I pulled my curtains closed. I breathed deeply. I swiped everything off my laptop desk and leaned onto it full force. Tipping it over. It landed on my favorite bracelet. Trying to get the bracelet out from underneath it, all of the beads hitting the walls, landing on the floor. I forced more air into my lungs. I found my scissors. I sat down on my bed, scissors facing my arms. I threw the scissors against the wall. I walked around, kicking beads, falling. I ripped all the decorations from my wall. I ripped my clothing out from my closet. Disaster. Hatred. Sadness. Depression. Pills! Grabbed my sleeping pills and some of my mom’s happy pills from the bathroom. All five of the happy pills. All twelve of the sleeping treatment. Already I felt the happy kick in. The tiredness came right behind.
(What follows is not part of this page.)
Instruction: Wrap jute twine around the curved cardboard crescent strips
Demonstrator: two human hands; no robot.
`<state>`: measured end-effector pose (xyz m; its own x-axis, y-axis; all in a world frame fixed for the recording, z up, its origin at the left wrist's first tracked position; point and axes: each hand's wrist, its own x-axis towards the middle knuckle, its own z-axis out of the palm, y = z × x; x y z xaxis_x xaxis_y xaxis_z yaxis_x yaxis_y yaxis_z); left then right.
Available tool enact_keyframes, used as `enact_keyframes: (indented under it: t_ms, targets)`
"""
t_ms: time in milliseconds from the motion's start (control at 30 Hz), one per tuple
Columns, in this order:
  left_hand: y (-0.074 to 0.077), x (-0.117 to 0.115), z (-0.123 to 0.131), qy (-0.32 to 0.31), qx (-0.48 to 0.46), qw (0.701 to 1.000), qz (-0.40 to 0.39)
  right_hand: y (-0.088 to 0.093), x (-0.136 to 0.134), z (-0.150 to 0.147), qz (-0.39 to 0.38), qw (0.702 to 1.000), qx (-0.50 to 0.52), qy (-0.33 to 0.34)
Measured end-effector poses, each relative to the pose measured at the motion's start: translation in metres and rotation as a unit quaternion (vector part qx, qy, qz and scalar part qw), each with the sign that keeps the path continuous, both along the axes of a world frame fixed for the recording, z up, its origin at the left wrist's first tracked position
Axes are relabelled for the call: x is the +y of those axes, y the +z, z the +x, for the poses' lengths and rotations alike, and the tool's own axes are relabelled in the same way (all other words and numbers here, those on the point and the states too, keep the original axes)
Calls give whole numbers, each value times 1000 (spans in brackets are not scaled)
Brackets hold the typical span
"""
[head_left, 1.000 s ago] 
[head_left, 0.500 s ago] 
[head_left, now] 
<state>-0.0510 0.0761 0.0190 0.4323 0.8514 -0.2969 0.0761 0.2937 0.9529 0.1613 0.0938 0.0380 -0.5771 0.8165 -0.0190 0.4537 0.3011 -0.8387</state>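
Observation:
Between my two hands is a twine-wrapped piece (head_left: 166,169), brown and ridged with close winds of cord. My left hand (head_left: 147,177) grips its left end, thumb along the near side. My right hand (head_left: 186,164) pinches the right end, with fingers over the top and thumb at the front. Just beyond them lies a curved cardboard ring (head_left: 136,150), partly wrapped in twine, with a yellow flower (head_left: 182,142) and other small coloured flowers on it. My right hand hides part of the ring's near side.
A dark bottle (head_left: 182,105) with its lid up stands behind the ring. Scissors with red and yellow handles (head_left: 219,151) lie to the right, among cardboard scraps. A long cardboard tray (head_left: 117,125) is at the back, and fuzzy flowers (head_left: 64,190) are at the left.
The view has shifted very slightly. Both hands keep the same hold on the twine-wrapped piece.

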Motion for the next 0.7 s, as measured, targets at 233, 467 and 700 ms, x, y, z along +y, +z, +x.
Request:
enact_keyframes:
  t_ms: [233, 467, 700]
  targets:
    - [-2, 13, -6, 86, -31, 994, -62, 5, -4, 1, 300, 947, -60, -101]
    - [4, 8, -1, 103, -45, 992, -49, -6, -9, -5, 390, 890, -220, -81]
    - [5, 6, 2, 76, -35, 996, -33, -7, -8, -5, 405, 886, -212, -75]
Back in my room. More tears. Pick up the scissors. Feel my heart beat so fast in my chest. More air. More air. More air. More air. More air. Drag the scissors against my wrist freely. Feel the warm blood on my arm everywhere. The scissors falling to the floor realizing what I’ve done. Memories coming up from nowhere. Choked up. More tears. Wrists bloody and stinging with hurt. Memories. Slamming my body against the wall. Blood get’s onto it from my arm. The blood gushes onto the floor. I throw up. I trip over my feet, so tired. Laughing for no reason, scaring my mom as she tries to catch me I throw up on her. She falls down with me. She only stays there. I squirm up onto my bed. I laugh. I cry. I scream twice. I throw up. I throw the covers off my bed.

I fall asleep. I barely breathe. My wrist bleeds.